Ora, il nome appena citato vi suonerà forse in modo più o meno sconosciuto, eppure con buona probabilità è possibile che abbiate ascoltato almeno una delle sue canzoni. Prendiamo Minor Swing ad esempio, suo cavallo da corsa; Non è un caso se tale canzone è stata recentemente utilizzata come sigla per una nota pubblicità televisiva: sono sufficienti pochi secondi di questa musica per vedere i nostri corpi muoversi a tempo di swing. Il motivo è semplice: nella musica di Django c’è una ricchezza espressiva infinita. A cui tutti possiamo attingere.
La sua storia è anch’essa straordinaria. Già chitarrista famoso, Django vide compromesso in giovane età l’utilizzo di due dita della mano sinistra (4 e 5 dito) in seguito ad un incidente “domestico”. La roulotte in cui viveva prese fuoco. Il giovane talento non rinunciò al suo sogno: fare il musicista. Così s’inventò una tecnica strumentale del tutto innovativa e personale che gli permise di dar voce al suo animo così impetuoso e genuino. Un illustre storico inglese di riconosciuto spessore internazionale, Eric Hobwsan, scrisse: “E’ significativo che Reinhardt sia l’unico europeo ad essere jazzista famoso”.

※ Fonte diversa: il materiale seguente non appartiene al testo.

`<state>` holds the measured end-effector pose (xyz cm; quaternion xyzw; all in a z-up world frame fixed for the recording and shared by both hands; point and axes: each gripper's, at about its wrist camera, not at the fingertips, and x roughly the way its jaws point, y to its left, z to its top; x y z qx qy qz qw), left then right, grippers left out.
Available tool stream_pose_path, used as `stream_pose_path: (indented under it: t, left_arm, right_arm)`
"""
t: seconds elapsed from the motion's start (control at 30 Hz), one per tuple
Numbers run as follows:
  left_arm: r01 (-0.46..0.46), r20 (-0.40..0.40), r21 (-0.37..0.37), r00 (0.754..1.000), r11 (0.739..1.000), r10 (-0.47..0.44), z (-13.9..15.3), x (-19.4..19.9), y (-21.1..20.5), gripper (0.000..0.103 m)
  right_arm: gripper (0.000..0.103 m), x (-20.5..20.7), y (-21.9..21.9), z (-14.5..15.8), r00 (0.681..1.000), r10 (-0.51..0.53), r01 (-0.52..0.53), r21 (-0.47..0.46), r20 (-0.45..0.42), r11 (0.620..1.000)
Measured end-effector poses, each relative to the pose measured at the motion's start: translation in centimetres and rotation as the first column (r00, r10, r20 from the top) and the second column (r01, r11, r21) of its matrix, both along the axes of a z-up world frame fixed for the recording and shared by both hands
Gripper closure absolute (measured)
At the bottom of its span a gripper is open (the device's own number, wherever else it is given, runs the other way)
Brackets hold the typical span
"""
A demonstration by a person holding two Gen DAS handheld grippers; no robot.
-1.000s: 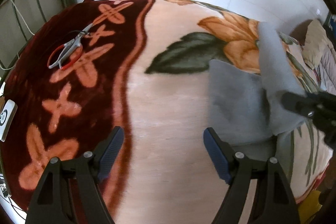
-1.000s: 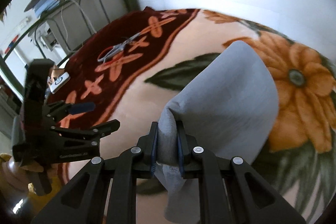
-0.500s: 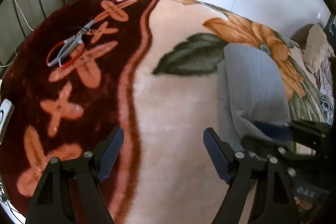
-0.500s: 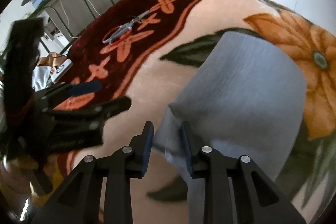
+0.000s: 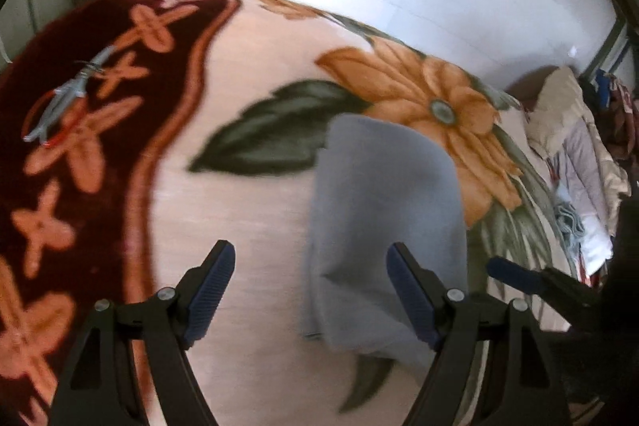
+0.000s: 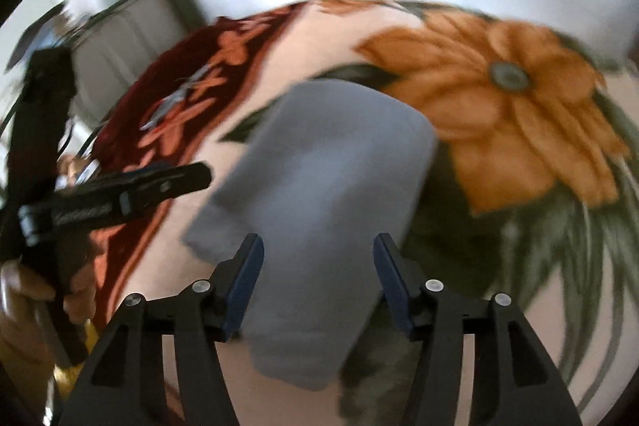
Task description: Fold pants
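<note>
The grey pants [image 5: 383, 218] lie folded in a compact bundle on the flowered blanket [image 5: 255, 218], beside the orange flower. They also show in the right wrist view [image 6: 319, 202]. My left gripper [image 5: 309, 266] is open and empty, just left of the bundle's near end. My right gripper [image 6: 318, 258] is open and empty, its jaws spread above the near part of the bundle. The right gripper's finger [image 5: 519, 274] shows at the right of the left wrist view.
Scissors with red handles [image 5: 60, 106] lie on the dark red border of the blanket at the far left. A pile of clothes and bedding [image 5: 575, 162] sits at the right. A shelf unit [image 6: 120, 6] stands beyond the bed's left side.
My right gripper has opened and let go of the pants, which now lie folded flat on the blanket. Both grippers have shifted; the left one stays open.
</note>
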<state>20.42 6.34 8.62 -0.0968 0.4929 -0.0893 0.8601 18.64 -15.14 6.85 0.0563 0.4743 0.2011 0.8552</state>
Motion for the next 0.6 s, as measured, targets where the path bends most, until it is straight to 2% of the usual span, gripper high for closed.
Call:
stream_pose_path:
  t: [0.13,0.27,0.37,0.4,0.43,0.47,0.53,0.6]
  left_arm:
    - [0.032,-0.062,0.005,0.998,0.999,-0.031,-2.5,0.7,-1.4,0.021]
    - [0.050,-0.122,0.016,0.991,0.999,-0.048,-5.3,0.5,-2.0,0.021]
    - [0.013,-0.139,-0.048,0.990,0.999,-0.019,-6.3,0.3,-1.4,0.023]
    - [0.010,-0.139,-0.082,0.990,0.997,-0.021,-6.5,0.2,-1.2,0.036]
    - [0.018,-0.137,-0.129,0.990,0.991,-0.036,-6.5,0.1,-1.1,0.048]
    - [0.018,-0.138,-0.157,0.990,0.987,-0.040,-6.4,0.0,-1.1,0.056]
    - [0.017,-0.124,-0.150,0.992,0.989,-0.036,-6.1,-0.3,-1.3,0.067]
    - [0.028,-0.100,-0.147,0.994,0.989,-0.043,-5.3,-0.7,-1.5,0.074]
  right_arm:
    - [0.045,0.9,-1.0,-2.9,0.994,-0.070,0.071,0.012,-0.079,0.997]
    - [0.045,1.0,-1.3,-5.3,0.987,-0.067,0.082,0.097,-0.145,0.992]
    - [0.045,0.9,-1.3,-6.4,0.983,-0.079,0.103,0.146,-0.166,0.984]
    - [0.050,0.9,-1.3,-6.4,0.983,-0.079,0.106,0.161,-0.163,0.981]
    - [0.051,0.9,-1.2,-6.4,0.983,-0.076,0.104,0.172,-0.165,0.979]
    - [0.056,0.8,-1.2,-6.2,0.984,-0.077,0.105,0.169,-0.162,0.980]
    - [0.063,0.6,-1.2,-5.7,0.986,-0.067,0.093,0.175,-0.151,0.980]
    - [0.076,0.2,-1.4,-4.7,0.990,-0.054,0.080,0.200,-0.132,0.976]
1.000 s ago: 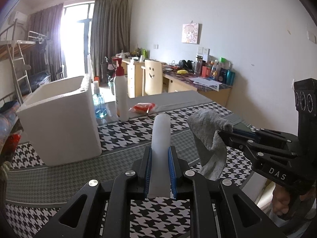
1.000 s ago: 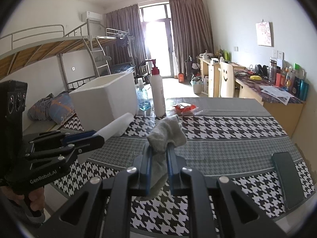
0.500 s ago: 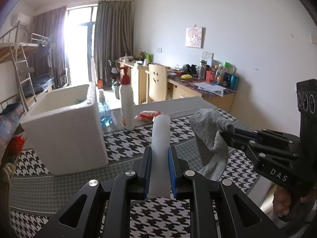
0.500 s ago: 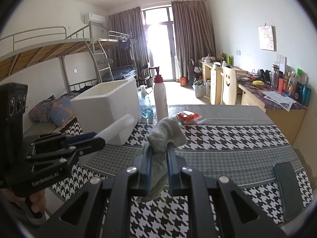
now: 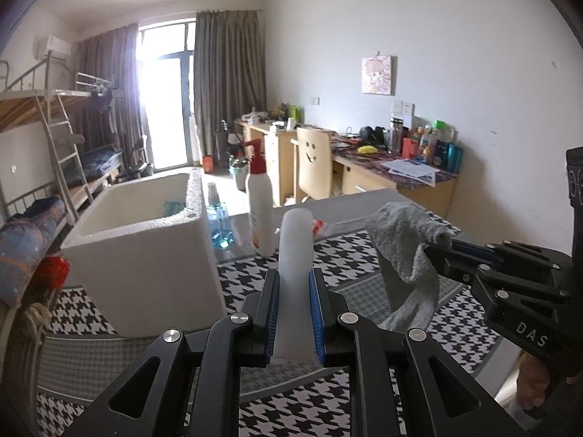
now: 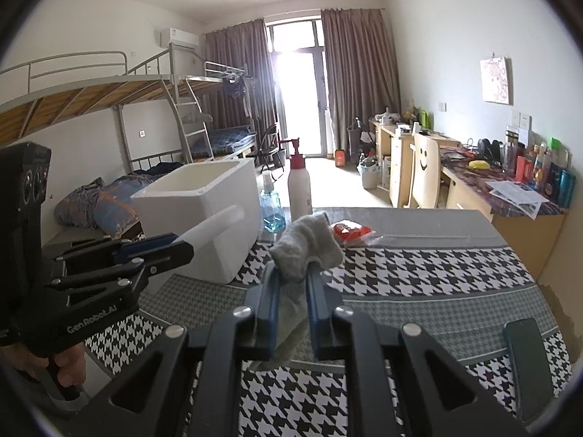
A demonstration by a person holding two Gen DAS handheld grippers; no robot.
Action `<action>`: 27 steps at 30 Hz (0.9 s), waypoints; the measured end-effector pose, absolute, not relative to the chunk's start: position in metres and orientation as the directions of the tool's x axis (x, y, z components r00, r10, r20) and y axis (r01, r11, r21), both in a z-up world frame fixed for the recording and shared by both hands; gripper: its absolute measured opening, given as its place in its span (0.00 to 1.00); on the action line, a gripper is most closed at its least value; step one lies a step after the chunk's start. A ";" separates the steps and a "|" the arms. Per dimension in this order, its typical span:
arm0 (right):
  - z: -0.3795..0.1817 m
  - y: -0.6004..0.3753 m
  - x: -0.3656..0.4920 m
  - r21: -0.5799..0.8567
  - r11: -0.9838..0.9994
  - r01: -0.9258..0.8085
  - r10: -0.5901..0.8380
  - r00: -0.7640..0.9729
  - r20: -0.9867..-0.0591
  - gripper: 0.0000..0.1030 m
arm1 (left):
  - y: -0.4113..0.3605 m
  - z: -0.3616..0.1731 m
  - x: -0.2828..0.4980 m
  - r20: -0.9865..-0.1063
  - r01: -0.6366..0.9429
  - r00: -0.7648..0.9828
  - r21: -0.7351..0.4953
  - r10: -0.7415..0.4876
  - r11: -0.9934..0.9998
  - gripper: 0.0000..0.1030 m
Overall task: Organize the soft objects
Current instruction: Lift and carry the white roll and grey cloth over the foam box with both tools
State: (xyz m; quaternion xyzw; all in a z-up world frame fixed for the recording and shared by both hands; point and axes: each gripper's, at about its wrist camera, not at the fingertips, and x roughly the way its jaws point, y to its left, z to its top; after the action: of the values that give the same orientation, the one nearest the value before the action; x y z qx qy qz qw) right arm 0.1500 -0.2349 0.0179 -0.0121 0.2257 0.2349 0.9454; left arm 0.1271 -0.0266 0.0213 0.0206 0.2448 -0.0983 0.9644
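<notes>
My left gripper [image 5: 294,276] is shut on a white foam roll [image 5: 296,255] that sticks out forward past the blue pads. It also shows in the right wrist view, the left gripper [image 6: 182,245] with the white foam roll [image 6: 215,225] in front of the box. My right gripper [image 6: 293,276] is shut on a grey cloth [image 6: 308,245] bunched above the pads and hanging below. In the left wrist view the right gripper [image 5: 435,247] holds the grey cloth [image 5: 408,255] above the table. A white foam box [image 5: 145,251] stands open-topped at the left, with something teal inside.
On the houndstooth tablecloth [image 6: 419,273] stand a white pump bottle [image 6: 299,185] and a blue spray bottle [image 6: 271,207] beside the box [image 6: 204,215]. A red packet [image 6: 349,231] lies behind the cloth. A dark phone [image 6: 528,360] lies near the right edge. Bunk bed left, desks right.
Both grippers have risen a little with the foam roll and the grey cloth still held. The left wrist view has swung slightly, so the foam box sits closer to centre.
</notes>
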 end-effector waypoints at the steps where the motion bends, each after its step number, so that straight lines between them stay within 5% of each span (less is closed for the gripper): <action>1: 0.018 -0.234 0.150 0.082 0.889 -0.450 0.439 0.789 -0.431 0.17 | -0.026 0.022 0.128 -0.475 0.202 0.861 -0.011 -0.183 0.979 0.17; 27: 0.040 -0.205 0.171 0.069 0.873 -0.483 0.467 0.785 -0.408 0.17 | 0.007 0.038 0.146 -0.447 0.133 0.886 -0.018 -0.127 0.991 0.17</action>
State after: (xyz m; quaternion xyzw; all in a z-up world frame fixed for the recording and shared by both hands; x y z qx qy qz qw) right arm 0.1713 -0.2049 0.0398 -0.0195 0.2105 0.2513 0.9445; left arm 0.1460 0.0067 0.0385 0.0064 0.2297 -0.0669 0.9710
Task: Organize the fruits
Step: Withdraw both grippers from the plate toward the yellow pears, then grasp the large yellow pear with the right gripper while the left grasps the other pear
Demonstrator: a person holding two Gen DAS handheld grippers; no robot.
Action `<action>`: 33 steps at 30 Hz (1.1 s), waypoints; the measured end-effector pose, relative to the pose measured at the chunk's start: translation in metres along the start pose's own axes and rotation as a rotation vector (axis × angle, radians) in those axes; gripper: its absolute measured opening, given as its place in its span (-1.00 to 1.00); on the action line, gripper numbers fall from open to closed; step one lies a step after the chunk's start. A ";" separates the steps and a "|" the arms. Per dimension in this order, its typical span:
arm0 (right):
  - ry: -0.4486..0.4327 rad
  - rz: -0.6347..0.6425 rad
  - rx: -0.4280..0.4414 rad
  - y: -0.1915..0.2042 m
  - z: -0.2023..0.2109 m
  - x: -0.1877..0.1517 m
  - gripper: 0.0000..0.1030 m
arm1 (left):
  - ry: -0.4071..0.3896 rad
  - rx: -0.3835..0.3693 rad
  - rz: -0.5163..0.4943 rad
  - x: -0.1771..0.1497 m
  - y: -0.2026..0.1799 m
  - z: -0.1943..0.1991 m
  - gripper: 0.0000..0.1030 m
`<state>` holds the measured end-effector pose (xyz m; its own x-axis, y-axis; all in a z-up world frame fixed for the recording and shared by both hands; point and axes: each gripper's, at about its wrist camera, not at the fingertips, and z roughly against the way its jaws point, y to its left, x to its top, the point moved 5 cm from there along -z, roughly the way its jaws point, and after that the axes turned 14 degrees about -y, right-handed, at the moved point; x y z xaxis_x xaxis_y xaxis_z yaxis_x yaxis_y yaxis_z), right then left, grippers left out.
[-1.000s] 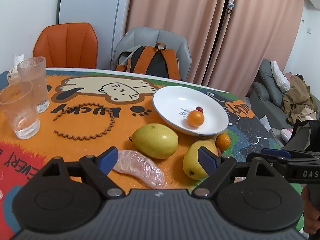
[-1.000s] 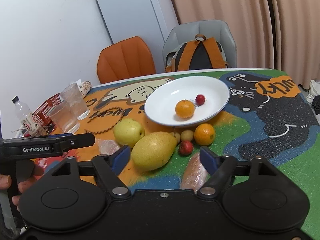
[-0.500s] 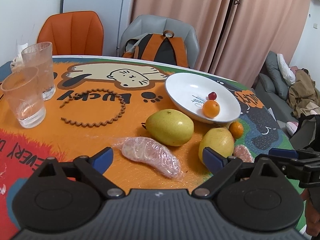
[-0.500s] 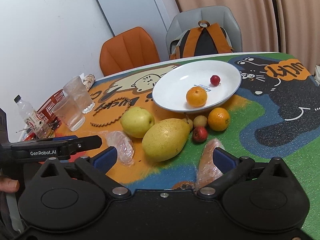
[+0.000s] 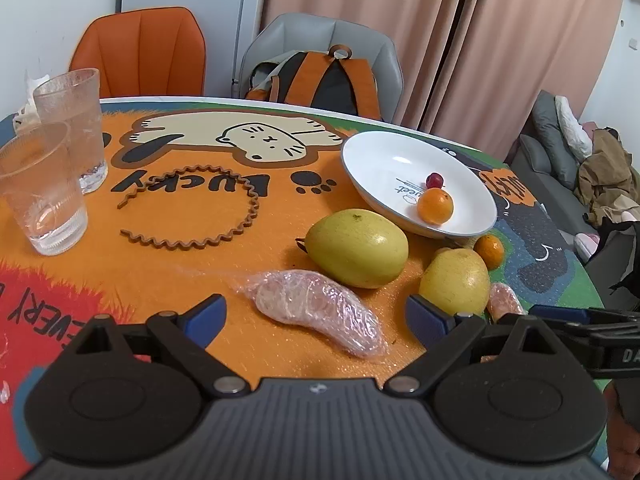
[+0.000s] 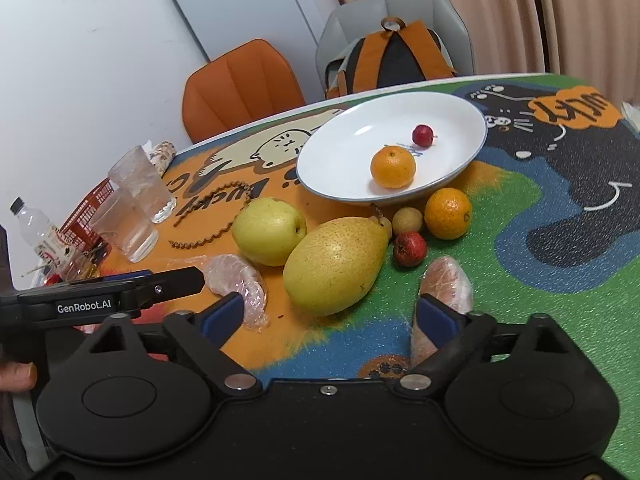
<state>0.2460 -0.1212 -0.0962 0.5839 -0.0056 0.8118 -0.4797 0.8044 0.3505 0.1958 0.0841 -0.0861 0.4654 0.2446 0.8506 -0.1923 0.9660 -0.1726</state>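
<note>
- Left gripper (image 5: 316, 312) pitched down over the bench (image 5: 168, 268), jaws spread wide, nothing gripped; wrapped fruit slice (image 5: 316, 308) lies between its fingers, closer than a second ago.
- Right gripper (image 6: 332, 316) also pitched down, jaws closing, empty; second wrapped slice (image 6: 444, 292) sits by its right finger, yellow pear (image 6: 336, 264) ahead.
- Both grippers sit lower and nearer the fruit than before.
- White plate (image 6: 340, 152) toward the far edge holds an orange (image 6: 393, 168) and small red fruit (image 6: 422, 134).

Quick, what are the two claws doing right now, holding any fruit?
Left claw: open, holding nothing; a wrapped fruit piece lies on the table between its fingers.
Right claw: open but closing, nothing gripped.
</note>
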 end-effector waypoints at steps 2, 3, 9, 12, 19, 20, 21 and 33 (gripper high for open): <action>0.003 -0.014 0.000 0.001 -0.005 -0.001 0.63 | 0.001 -0.002 0.000 0.001 0.001 -0.002 0.84; 0.004 -0.021 0.004 0.001 -0.007 -0.001 0.61 | 0.002 -0.003 -0.001 0.001 0.002 -0.003 0.84; 0.009 -0.034 0.007 0.004 -0.019 0.000 0.59 | -0.001 -0.007 0.003 0.005 0.004 -0.010 0.84; 0.015 -0.040 0.006 0.004 -0.028 0.000 0.53 | -0.006 -0.015 0.005 0.008 0.004 -0.016 0.84; 0.050 -0.082 0.013 -0.004 -0.050 -0.003 0.28 | -0.004 -0.018 0.012 0.011 0.002 -0.031 0.84; 0.054 -0.089 0.008 -0.006 -0.053 -0.004 0.25 | -0.002 -0.020 0.013 0.011 0.001 -0.034 0.84; 0.050 -0.092 0.017 -0.007 -0.054 -0.004 0.22 | -0.001 -0.022 0.013 0.011 0.000 -0.036 0.84; -0.002 -0.078 0.043 -0.014 -0.043 0.005 0.20 | 0.002 -0.036 0.000 0.015 -0.013 -0.050 0.84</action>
<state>0.2837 -0.1069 -0.1165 0.6195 -0.0683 0.7820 -0.4603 0.7753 0.4323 0.2485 0.0790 -0.0960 0.4669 0.2451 0.8497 -0.1612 0.9683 -0.1907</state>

Come vedete in realtà il concerto è un pretesto per raccontare di Django. Anche perché l’esibizione è risultata decisamente sotto tono. A dimostrazione: in pubblico decisamente poco entusiasta. Sul palco Xavier Rigaut (armonica, voce); Nicola Puglielli (chitarra); Luca Pagliani (chitarra); Roberto Nicoletti (chitarra) Pino Sallusti (contrabbasso) hanno ondeggiato fra momenti di reale empatia e feeling a precipitosi vuoti sonori, che hanno lasciato gli spettatori visibilmente interdetti. Troppo. La musica, in particolare il Gipsy Jazz (ovvero il genere creato da Reinhardt) ha connaturata in se una pulsazione calorosa e irrefrenabile che sa coinvolgere i presenti in toto. Questo è accaduto, ma a tratti.
In Minor Swing (terza canzone in scaletta) il Rigaut si è lanciato in un solo che ha riscosso il primo vero e sentito applauso. Ma la note di quel solo erano le medesime che Django fermò in una delle sue tante registrazioni. L’armonicista ha lodevolmente interpretato con animo sincero tale citazione, ma c’è dell’oltre che non è stato raggiunto. Al contrario, terminato il solo, si sono alternati momenti di incertezza nell’interplay che inducevano a pensare che tale esibizione non rendeva il dovuto l’omaggio. Sono seguite altre canzoni memorabili quali: Dafne, Djangology; Nuages. Tutti capolavori, nella dimensione della canzone swing, e non solo.